EXERCISE INSTRUCTIONS
Look through the data below for the line with "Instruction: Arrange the" and the line with "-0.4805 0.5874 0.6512", then output those two and all lines in between, exactly as written.

EXTRACTED RECORDS
-- Opening Marker --

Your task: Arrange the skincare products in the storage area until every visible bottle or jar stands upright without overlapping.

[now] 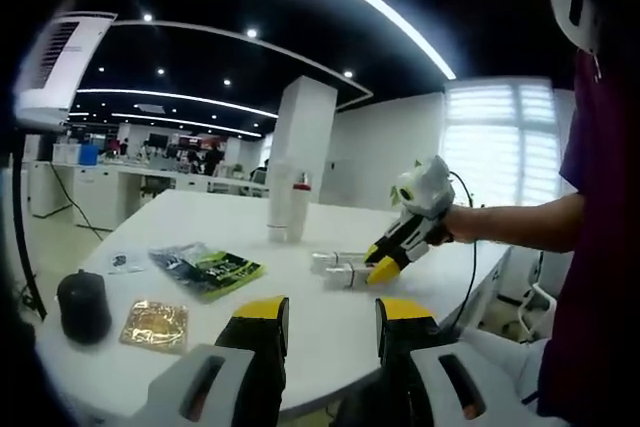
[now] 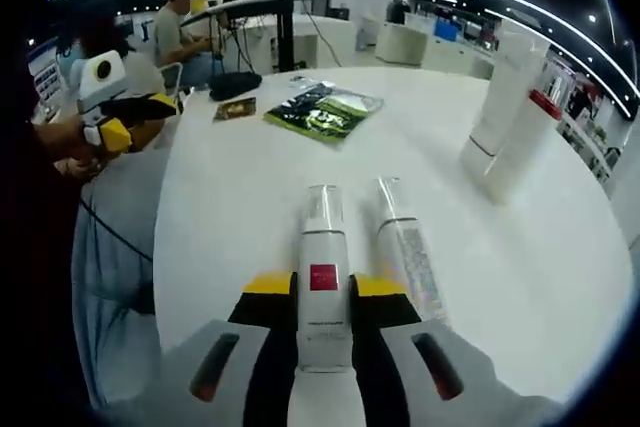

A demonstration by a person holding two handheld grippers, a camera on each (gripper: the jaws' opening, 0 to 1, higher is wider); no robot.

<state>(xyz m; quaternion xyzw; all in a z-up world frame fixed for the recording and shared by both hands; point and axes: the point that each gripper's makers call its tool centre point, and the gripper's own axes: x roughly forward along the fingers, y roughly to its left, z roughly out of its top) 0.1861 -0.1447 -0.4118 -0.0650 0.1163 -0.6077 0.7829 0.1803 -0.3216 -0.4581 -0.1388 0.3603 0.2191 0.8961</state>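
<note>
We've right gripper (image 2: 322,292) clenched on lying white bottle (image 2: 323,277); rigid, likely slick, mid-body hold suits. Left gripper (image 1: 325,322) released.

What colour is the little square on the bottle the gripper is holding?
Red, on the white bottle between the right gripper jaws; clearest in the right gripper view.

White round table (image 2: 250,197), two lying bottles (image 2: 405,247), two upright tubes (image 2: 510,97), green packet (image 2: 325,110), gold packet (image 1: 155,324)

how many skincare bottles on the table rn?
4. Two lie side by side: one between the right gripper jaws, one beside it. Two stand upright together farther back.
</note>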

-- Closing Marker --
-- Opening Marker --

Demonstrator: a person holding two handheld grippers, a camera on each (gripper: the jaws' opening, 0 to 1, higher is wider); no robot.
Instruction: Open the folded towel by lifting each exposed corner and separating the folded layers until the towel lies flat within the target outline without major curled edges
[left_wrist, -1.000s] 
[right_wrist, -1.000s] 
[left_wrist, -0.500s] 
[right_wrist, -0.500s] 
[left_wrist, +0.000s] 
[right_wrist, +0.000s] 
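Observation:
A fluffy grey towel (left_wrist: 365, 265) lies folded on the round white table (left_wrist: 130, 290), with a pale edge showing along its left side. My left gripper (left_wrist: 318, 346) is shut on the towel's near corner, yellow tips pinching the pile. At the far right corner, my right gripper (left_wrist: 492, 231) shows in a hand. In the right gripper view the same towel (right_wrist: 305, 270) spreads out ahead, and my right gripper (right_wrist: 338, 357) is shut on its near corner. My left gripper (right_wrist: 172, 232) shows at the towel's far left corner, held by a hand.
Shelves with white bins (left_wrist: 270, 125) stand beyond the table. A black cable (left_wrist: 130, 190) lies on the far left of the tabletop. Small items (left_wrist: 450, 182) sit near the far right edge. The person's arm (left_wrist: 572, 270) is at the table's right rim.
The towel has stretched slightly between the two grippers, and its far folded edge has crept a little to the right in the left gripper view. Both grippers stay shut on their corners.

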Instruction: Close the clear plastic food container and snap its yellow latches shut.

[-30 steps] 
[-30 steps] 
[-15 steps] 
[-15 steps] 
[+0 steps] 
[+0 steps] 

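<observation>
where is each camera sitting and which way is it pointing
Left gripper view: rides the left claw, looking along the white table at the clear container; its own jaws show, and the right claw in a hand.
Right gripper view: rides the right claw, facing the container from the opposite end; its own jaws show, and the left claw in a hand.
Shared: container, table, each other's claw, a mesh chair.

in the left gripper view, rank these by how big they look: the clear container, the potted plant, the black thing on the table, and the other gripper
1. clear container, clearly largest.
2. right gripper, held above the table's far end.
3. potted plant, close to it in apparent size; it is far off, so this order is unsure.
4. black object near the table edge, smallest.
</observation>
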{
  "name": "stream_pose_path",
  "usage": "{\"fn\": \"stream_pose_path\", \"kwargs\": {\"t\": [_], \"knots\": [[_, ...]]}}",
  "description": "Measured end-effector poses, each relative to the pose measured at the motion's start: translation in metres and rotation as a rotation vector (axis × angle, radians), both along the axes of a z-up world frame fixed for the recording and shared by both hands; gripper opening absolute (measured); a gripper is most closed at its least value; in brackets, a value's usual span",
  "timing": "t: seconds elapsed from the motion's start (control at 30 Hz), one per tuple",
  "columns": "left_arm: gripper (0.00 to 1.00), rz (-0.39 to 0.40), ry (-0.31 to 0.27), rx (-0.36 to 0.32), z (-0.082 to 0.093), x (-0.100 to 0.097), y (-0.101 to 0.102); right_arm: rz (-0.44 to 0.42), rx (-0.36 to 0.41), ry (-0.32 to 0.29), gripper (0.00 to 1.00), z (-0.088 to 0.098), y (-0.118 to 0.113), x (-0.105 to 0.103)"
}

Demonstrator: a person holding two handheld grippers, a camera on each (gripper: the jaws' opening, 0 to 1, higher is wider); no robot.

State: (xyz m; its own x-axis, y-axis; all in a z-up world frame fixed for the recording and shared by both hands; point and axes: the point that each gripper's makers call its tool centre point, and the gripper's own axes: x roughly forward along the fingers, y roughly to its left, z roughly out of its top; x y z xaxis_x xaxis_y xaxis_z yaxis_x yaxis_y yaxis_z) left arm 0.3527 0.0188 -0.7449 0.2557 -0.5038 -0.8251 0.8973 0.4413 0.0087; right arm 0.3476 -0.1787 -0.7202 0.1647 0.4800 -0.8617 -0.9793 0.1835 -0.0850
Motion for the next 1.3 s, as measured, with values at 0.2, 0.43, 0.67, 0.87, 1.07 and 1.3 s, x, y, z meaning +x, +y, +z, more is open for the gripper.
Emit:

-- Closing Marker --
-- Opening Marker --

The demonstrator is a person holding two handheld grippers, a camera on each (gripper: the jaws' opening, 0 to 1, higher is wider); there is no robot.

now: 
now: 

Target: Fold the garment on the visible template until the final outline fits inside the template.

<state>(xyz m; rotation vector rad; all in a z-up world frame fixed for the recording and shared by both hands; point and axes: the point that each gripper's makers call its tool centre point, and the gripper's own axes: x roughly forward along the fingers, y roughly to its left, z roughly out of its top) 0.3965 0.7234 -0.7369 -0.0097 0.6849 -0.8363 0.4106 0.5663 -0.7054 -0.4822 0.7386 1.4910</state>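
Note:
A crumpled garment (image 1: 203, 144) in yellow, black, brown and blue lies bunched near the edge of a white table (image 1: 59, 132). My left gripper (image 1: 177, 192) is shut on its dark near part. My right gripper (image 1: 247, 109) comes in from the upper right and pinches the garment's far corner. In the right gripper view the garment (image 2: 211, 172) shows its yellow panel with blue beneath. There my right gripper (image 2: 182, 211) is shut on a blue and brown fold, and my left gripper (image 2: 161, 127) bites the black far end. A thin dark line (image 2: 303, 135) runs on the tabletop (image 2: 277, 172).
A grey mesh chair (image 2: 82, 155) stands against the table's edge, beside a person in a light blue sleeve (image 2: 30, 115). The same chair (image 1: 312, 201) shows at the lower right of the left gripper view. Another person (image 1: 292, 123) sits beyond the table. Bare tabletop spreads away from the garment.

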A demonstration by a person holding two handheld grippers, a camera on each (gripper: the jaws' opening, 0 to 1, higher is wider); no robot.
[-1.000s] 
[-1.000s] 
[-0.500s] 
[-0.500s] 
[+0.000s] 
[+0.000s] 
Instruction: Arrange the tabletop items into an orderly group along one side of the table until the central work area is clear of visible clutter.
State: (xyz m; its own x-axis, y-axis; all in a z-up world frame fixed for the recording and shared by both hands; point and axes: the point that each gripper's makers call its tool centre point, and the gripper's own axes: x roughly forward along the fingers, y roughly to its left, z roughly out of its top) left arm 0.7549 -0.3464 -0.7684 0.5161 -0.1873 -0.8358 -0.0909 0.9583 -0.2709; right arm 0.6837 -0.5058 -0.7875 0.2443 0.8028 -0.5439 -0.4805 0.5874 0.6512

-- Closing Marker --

EXERCISE SOLUTION
Instruction: Arrange the tabletop items into an orderly group along one side of the table until the central work area is clear of visible clutter.
State: (xyz m; its own x-axis, y-axis; all in a z-up world frame fixed for the recording and shared by both hands; point and axes: the point that each gripper's makers call its tool centre point, and the gripper's own axes: x roughly forward along the fingers, y roughly to its left, z roughly out of its top) left arm 0.7549 -0.3464 -0.7684 0.5161 -0.1873 -0.8358 -0.0909 0.9583 -0.2709; right arm 0.6837 -0.5058 -0.7875 0.2443 0.8028 -0.5439 -0.4805 0.5874 0.6512

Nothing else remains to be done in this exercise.